Suit was filed this week in a Vermont federal district court challenging on free exercise and equal protection grounds Vermont's exclusion of students attending private religious high schools from the state's Dual Enrollment Program.  The complaint (full text) in A.M. v. French, (D VT, filed 1/20/2019), focuses on the state's program that allows high school students at public and private secular schools, but not religious schools, to take college courses at public expense. ADF issued a press release announcing the filing of the lawsuit.

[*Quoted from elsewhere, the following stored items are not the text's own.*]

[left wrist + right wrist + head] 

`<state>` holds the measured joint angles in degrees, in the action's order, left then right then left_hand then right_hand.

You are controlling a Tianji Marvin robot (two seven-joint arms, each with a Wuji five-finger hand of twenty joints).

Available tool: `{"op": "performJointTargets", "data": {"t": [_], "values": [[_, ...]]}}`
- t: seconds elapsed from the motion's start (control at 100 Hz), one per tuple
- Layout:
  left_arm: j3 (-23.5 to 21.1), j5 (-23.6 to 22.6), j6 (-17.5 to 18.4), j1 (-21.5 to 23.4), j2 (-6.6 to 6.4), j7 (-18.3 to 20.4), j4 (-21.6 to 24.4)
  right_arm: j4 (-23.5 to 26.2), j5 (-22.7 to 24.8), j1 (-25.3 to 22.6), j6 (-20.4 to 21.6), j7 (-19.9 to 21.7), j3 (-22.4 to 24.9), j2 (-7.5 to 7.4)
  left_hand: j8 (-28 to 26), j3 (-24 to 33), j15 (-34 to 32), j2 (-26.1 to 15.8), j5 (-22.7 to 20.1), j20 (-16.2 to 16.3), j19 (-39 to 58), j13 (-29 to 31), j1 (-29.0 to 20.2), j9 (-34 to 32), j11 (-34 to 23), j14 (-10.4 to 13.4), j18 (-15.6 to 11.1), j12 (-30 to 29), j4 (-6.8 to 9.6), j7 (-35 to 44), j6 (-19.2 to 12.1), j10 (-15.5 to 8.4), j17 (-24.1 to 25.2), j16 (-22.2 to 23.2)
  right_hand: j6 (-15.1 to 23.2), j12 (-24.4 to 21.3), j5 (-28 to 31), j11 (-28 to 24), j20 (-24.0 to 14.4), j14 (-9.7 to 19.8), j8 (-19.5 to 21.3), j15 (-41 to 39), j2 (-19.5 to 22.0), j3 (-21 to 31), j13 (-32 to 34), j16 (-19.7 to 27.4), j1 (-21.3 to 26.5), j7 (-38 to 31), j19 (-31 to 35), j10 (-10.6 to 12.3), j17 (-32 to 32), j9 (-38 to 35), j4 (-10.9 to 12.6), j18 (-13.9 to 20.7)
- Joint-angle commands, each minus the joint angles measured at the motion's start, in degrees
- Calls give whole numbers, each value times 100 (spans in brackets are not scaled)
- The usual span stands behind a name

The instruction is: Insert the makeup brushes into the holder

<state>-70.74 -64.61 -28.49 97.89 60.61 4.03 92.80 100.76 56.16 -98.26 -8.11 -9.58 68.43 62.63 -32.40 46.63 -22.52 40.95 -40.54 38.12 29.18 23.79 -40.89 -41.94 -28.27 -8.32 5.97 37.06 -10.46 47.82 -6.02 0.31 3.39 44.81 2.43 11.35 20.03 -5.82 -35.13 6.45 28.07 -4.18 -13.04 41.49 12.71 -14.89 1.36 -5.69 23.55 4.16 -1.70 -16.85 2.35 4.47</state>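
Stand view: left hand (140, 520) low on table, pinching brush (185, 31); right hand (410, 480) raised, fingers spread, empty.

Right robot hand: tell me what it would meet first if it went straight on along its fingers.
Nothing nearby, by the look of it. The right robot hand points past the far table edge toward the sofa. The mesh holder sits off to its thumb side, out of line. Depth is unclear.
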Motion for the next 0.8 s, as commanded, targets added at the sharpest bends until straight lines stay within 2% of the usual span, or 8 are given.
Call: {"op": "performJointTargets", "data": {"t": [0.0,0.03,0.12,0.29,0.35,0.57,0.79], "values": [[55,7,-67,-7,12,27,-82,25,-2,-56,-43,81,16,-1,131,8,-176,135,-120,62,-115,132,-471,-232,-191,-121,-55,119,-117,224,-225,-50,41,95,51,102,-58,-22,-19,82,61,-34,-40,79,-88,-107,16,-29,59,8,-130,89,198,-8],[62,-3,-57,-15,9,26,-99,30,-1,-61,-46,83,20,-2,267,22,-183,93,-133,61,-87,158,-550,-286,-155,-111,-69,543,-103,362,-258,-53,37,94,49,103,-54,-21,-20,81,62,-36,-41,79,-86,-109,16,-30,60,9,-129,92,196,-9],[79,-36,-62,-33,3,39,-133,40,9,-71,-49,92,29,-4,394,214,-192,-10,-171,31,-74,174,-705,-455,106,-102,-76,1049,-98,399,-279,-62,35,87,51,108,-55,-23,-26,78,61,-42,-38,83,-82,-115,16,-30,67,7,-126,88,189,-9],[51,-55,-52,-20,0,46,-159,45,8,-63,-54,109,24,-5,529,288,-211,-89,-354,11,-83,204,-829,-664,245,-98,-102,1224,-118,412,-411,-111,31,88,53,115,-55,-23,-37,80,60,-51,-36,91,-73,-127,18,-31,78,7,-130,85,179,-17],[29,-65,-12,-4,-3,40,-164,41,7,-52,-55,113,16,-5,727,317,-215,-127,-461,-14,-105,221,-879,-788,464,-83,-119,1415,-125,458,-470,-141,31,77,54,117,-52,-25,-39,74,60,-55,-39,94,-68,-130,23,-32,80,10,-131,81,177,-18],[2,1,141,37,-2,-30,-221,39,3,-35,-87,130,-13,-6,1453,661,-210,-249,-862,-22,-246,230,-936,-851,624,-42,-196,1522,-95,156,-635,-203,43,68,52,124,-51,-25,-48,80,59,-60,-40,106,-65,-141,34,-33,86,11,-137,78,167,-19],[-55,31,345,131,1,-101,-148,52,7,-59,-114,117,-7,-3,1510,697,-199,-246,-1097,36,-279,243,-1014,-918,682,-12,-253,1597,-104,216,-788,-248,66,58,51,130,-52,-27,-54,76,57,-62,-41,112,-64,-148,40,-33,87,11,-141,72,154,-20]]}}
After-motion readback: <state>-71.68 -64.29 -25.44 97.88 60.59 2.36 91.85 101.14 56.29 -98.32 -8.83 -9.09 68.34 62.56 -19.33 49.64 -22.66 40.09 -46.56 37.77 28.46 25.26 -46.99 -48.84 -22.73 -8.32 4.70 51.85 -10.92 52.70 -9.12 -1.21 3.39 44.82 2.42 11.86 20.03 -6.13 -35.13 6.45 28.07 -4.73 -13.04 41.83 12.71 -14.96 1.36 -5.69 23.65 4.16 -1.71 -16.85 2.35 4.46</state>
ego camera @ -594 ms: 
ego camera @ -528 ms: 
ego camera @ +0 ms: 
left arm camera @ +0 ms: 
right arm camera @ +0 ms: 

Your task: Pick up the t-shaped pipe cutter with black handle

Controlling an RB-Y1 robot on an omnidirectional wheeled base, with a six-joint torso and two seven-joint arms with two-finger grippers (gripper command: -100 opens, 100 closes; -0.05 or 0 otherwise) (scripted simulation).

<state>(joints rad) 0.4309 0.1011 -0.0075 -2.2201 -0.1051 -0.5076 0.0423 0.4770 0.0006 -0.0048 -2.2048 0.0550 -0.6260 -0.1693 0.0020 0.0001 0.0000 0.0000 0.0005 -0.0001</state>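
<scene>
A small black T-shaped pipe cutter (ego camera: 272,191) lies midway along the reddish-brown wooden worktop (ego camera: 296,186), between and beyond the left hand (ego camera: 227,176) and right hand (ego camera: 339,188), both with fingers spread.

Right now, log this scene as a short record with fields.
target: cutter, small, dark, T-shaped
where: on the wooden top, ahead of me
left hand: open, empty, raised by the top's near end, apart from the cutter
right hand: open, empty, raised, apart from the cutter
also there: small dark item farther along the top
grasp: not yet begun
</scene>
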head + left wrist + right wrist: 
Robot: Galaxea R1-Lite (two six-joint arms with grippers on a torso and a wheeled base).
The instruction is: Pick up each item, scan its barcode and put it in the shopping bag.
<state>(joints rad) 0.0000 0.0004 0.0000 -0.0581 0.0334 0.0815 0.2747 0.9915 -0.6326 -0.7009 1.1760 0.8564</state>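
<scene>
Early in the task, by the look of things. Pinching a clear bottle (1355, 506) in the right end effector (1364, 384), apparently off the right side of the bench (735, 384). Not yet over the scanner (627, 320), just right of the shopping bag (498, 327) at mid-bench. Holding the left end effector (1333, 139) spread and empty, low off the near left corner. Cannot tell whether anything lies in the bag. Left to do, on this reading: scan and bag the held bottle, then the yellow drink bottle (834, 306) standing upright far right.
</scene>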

Thursday, November 08, 2018

Arizona Voters Repeal Expansion of School Voucher Program

In Arizona on Tuesday, voters repealed Senate Bill 1431 which expanded the state's Empowerment Scholarship Accounts to make all public school students eligible to apply. The vote on the measure, known as Proposition 305, was 67% in favor of repeal, 33% opposed to repeal. The program allows students with disabilities (and certain other students) to opt out of public schools and instead receive state funds for use in private schools or for home schooling.

Thursday, August 23, 2018

Suit Challenges Exclusion of Sectarian Schools From Maine's High School Tuition Program

In Maine, small school districts that do not operate their own high schools or contract with a specific school for educational purposes, pay tuition for residents to attend a high school elsewhere in the state.  However state law bars paying tuition for students to attend sectarian schools.  On Monday a suit was filed challenging that exclusion.  The complaint (full text) in Carson v. Hasson, (D ME, filed 8/21/2018), alleges that this exclusion violates the 1st and 14th Amendments.  In a press release announcing the filing of the lawsuit, First Liberty described the claims:
By singling out religious schools, and religious schools only, for discrimination, Maine violates the religious freedom and equal protection guarantees of the U.S. Constitution. As the U.S. Supreme Court’s Chief Justice John Roberts wrote for a 7-2 majority in last year’s Trinity Lutheran Church v. Comer decision, excluding a church “from a public benefit for which it is otherwise qualified, solely because it is a church, is odious to our Constitution…and cannot stand.” Armed with this recent decision, IJ and FLI’s clients intend to vindicate the principle that government programs cannot discriminate against religion.